■ Your assignment ■
Output exactly the lines from the one holding "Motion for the" through the final line of the entries.
+++ Records to process +++
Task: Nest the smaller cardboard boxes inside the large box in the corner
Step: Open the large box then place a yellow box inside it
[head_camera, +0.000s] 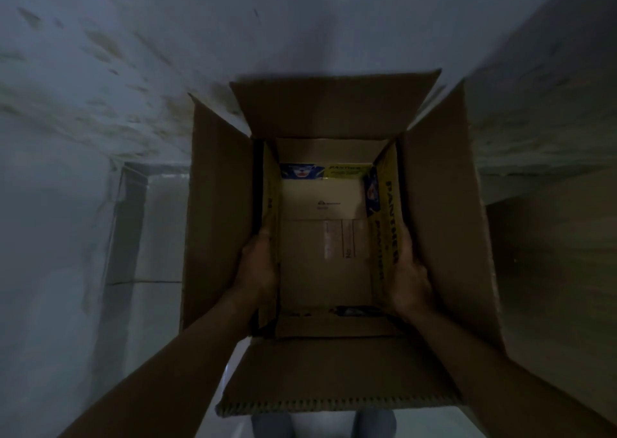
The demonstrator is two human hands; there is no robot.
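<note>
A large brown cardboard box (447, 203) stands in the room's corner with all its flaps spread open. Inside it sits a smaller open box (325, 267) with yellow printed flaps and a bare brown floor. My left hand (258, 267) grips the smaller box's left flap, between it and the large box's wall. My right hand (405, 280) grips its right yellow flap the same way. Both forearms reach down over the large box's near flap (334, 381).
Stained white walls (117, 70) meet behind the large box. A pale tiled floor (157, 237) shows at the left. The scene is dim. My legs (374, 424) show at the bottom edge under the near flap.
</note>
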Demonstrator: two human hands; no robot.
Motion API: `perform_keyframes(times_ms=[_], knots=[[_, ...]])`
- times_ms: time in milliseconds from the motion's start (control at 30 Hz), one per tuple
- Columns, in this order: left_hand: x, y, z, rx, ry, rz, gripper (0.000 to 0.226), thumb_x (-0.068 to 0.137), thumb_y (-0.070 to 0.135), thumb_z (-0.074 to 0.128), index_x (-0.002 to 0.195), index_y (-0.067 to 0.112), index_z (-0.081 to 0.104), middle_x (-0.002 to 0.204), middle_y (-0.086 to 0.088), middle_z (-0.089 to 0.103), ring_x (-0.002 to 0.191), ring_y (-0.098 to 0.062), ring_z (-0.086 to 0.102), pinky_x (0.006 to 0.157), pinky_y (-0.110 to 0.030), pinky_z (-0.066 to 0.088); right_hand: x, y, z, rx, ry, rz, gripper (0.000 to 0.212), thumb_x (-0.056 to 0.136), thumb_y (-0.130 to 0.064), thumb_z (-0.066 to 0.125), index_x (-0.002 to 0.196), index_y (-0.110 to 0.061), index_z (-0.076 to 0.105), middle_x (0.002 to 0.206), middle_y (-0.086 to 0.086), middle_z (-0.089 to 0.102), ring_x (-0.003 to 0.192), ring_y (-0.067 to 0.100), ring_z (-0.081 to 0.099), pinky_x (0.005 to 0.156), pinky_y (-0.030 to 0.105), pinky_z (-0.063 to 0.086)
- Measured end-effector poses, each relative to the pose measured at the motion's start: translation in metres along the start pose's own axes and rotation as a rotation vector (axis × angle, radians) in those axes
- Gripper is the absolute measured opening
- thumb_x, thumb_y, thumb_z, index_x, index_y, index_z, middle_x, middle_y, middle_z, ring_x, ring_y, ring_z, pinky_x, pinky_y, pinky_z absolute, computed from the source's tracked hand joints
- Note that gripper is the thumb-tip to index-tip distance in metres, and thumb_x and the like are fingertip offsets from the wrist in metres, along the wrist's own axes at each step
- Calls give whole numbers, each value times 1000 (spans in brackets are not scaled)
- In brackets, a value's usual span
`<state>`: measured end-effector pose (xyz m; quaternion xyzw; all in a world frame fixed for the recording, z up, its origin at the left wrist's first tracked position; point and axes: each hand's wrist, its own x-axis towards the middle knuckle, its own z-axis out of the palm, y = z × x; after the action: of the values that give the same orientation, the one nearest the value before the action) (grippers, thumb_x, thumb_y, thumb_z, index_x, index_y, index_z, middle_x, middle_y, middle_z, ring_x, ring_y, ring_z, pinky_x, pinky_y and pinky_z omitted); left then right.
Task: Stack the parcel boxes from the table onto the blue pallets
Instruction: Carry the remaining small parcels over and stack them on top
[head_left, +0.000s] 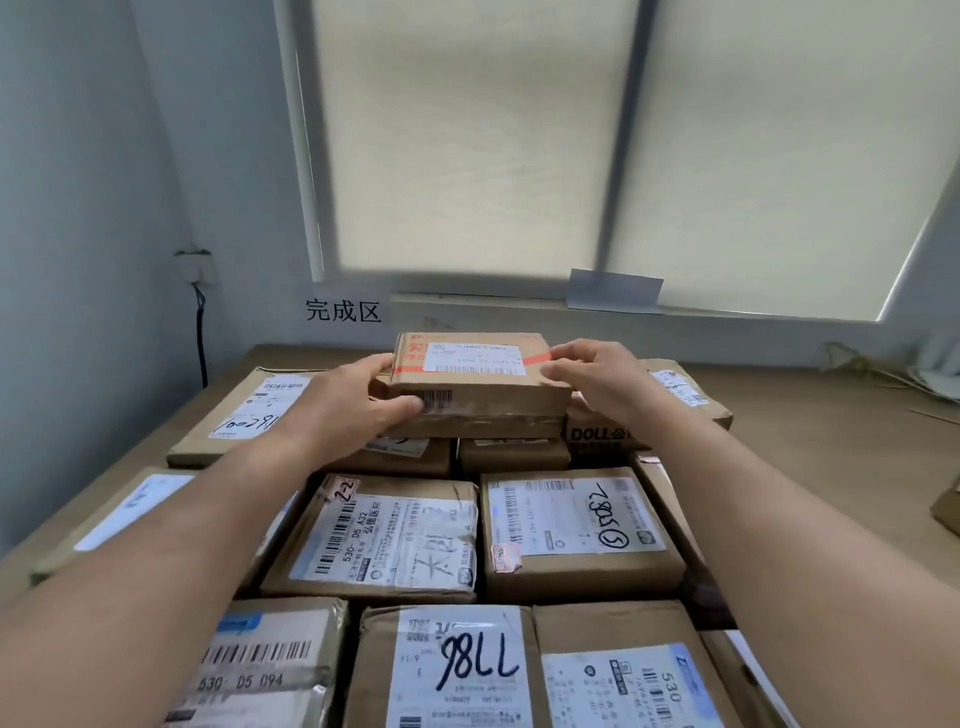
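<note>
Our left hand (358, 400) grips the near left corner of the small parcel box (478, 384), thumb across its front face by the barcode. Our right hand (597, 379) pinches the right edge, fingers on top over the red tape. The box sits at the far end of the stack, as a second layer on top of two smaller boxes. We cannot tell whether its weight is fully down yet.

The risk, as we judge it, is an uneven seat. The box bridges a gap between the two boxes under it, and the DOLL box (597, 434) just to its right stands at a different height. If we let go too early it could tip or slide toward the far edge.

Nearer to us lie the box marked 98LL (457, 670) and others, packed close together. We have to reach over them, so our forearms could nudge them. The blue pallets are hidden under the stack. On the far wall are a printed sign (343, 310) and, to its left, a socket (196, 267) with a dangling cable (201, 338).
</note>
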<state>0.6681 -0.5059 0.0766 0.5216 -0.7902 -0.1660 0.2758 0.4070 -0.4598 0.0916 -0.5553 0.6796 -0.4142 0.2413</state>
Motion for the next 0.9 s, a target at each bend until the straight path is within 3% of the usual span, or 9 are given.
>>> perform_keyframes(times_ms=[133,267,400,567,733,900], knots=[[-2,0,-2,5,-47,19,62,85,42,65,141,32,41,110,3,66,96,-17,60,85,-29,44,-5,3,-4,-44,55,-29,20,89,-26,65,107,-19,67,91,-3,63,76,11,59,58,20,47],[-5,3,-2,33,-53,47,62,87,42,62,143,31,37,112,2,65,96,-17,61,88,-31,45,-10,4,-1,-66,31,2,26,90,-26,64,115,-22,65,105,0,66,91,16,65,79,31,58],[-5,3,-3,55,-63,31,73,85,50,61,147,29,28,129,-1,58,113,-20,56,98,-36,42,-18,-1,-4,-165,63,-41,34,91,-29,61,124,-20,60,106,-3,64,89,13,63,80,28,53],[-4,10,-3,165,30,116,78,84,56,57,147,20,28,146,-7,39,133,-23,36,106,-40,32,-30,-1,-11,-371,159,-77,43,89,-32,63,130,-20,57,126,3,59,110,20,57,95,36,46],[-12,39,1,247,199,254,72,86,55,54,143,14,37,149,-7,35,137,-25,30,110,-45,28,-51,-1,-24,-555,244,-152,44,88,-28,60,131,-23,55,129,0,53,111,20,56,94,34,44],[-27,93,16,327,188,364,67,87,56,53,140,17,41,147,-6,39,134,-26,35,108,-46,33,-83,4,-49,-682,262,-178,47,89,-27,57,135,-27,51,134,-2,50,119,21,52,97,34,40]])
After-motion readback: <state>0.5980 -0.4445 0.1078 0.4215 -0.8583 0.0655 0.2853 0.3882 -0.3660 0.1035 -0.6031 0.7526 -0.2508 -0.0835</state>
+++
■ Output of the exercise ■
Motion for the next 0.9 s, a target at each bend until the straight path is within 3% of the usual span, or 9 are given.
>>> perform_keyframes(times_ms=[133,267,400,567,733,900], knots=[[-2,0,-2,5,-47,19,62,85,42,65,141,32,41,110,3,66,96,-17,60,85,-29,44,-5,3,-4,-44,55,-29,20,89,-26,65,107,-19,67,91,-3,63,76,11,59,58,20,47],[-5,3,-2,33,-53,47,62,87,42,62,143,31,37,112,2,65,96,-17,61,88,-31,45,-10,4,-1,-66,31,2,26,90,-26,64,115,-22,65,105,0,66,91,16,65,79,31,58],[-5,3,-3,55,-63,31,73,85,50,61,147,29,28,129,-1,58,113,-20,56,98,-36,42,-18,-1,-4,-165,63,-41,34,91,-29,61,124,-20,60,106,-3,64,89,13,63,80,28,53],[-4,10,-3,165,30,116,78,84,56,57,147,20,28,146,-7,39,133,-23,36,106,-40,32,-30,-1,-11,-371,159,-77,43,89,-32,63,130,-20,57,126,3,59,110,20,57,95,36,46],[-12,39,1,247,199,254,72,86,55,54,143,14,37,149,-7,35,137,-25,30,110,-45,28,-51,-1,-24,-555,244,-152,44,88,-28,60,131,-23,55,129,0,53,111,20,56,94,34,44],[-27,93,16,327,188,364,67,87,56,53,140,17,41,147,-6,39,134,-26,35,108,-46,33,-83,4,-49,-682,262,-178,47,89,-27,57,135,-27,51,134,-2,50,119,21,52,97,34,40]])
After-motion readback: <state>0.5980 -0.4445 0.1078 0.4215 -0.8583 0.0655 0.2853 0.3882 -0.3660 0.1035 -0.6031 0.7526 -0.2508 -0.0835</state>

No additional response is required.